As shown in the article that follows by Dai Smith, the leading historical authority on these matters, Tonypandy was an unusually violent episode in British labour history. Unrest was widespread in the valleys. There were centres of socialism throughout the coalfield, notably in Merthyr Tydfil, where the leader of the Independent Labour Party, Keir Hardie, was the MP. There were widely read Labour newspapers, notably Llais Llafur (Voice of Labour) published in Ystalyfera, a small mining community in the far north of the Swansea Valley, and the Merthyr Pioneer. After that, the old alliance between Liberal and Labour politicians rapidly deteriorated. More important, the trade unions became politicized and pushed the policies of the new Labour Party further to the left. In 1908 the South Wales Miners’ Federation (SWMF), with almost a quarter of a million members, became affiliated to the Labour Party. More alarming still, there were undercurrents among the rank-and-file miners of revolt against their own leaders, including their president, William Abraham, known by his bardic name of “Mabon.”1
There were specific issues at Tonypandy: the quasi-syndicalist Unofficial Reform Committee (meeting in an Italian café) took up the cause of workers’ control rather than centralised state-owned nationalisation, a version of industrial devolution. Key aspects of industrial discontent soon led to bitter protests. This created tension around new wage demands such as that for additional pay surrounding work in so-called “abnormal places,” where it was claimed that the price list did not allow a permanent living wage. This led to violence in which one miner, Samuel Rays of Tonypandy, died of a fractured skull.

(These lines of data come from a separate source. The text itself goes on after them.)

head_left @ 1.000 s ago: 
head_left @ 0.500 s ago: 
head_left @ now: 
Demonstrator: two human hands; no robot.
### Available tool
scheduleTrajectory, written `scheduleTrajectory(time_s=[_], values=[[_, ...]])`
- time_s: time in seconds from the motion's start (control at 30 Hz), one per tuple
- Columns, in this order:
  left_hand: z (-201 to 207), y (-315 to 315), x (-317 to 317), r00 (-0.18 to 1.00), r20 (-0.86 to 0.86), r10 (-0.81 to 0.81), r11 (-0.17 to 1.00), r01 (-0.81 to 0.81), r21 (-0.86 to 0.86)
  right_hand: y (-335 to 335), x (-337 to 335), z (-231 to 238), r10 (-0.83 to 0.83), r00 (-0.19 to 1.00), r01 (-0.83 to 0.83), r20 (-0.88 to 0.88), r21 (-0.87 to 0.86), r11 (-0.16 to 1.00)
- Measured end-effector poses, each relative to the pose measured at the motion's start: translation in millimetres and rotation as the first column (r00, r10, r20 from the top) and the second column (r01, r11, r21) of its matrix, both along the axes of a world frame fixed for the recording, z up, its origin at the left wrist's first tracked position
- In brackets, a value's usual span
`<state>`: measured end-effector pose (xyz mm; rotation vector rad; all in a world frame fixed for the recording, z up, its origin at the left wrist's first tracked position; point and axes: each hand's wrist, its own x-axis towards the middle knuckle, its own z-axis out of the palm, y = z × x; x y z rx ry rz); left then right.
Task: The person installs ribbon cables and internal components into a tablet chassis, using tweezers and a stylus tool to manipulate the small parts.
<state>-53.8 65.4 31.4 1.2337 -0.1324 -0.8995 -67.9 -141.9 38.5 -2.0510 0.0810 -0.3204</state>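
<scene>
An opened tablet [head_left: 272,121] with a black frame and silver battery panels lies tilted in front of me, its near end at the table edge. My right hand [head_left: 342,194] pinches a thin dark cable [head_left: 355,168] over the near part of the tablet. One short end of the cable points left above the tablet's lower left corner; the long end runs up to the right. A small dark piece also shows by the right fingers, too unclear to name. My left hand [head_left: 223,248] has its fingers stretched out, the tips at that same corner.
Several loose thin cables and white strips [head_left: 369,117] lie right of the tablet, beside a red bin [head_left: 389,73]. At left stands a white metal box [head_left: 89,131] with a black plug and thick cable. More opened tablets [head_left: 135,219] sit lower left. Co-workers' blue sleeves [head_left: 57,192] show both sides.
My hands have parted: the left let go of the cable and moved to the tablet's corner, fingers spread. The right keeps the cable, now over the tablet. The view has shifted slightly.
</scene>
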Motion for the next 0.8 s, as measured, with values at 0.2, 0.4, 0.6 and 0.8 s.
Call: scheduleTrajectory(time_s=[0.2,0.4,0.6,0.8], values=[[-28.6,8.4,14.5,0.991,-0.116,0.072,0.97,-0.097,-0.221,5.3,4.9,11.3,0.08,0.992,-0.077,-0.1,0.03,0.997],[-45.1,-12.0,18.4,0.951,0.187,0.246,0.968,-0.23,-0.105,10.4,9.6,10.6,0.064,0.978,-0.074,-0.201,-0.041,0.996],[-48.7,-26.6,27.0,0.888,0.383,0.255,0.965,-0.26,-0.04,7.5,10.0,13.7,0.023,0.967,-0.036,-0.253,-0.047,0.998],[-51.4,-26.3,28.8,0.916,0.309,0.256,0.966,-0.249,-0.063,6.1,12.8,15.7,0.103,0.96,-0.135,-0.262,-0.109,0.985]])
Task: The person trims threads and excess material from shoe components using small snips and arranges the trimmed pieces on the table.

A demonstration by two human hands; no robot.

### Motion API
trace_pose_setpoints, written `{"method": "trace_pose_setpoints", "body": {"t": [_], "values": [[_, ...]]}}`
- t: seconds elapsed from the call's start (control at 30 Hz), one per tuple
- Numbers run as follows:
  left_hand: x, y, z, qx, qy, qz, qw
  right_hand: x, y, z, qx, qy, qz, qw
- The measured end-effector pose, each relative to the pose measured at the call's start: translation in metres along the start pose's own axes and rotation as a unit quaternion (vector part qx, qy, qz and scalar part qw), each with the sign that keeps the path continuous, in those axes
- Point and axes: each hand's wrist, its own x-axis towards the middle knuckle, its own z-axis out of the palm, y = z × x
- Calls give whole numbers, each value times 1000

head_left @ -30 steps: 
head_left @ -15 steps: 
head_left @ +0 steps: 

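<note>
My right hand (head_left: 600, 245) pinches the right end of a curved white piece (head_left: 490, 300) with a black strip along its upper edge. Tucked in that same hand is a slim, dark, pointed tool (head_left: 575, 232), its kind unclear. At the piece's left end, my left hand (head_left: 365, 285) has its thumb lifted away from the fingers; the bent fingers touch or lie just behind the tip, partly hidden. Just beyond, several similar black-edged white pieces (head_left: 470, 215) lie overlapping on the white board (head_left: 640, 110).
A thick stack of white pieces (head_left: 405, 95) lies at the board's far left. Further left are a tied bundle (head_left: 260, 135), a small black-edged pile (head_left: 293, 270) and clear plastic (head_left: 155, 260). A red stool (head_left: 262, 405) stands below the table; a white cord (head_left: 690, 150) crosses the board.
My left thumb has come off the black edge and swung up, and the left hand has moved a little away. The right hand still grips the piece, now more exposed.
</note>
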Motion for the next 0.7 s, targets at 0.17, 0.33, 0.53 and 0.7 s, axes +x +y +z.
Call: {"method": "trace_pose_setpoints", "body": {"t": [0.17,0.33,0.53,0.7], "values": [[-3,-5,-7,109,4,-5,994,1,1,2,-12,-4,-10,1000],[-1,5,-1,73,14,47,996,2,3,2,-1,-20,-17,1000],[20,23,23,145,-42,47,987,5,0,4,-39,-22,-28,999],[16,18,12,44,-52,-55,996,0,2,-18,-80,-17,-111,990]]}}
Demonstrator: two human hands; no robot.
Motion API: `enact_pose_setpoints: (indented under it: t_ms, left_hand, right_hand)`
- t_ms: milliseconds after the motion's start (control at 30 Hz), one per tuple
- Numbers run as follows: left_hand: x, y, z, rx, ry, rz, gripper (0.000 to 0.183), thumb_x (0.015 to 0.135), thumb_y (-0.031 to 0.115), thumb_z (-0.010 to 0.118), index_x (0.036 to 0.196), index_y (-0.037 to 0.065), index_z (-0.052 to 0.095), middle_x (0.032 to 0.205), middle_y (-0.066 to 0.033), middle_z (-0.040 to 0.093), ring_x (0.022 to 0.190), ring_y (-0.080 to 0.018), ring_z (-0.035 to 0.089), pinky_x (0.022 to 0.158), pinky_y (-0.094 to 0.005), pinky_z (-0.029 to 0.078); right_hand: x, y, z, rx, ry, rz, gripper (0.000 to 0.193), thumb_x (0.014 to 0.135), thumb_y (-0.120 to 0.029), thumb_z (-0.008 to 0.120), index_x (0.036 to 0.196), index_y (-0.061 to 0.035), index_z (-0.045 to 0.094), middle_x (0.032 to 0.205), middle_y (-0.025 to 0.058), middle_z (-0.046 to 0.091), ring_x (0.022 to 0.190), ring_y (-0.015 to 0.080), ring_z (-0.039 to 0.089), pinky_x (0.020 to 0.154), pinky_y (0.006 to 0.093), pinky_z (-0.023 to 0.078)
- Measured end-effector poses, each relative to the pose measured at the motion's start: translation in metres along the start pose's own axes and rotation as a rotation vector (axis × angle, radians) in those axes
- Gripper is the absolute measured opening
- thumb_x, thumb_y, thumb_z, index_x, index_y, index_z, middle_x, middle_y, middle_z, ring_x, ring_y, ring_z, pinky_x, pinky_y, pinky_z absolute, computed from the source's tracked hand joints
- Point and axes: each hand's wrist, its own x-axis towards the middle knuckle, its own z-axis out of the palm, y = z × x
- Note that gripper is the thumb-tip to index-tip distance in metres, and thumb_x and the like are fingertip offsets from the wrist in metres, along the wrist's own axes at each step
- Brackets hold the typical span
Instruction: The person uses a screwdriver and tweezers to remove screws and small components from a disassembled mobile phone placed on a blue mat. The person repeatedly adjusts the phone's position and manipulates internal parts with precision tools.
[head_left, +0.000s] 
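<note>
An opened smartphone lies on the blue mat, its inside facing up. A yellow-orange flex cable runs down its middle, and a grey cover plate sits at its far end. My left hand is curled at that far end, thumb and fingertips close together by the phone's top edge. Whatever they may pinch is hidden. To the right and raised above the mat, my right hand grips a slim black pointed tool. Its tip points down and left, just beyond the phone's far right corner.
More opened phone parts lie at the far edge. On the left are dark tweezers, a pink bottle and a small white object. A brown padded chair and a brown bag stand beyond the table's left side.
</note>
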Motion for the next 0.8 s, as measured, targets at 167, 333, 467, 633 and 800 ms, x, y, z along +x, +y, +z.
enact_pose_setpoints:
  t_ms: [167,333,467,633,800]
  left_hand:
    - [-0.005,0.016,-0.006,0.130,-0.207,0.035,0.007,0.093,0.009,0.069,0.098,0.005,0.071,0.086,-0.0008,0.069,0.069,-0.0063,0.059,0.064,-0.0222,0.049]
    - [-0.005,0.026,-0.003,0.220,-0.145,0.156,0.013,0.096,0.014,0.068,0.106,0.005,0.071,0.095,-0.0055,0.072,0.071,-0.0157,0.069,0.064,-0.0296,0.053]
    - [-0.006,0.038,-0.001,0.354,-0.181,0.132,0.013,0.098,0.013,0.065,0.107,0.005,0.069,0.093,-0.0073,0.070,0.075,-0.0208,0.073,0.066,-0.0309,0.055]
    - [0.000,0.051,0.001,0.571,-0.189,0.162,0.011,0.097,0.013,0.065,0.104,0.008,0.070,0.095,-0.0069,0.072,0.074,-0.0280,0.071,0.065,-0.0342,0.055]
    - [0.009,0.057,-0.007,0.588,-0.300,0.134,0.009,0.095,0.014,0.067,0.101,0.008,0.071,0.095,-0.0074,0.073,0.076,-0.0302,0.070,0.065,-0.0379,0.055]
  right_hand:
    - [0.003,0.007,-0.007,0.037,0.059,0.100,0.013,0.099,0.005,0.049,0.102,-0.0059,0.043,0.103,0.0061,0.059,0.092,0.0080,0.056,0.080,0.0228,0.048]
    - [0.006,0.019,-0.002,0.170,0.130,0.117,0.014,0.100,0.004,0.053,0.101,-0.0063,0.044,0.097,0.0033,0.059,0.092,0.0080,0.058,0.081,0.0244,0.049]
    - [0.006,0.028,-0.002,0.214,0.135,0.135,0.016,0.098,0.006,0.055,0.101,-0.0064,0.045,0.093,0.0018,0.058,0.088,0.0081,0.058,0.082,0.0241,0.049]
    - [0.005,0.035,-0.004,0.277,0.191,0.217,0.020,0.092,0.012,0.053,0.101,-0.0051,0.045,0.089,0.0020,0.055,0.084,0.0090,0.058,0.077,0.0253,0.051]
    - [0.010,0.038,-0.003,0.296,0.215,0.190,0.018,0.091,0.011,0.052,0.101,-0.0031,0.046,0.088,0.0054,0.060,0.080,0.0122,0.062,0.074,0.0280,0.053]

The temperature was raised still further when Churchill—the Home Secretary—sent in battalions of troops from the Lancashire and the Royal Munster Fusiliers to the mining valleys with fixed bayonets. Detachments of cavalry from the 18th Hussars patrolled the streets around Pontypridd for several weeks. As noted, the bitter legacy lasted for years, and Churchill suffered decades of abuse and accusation as a result.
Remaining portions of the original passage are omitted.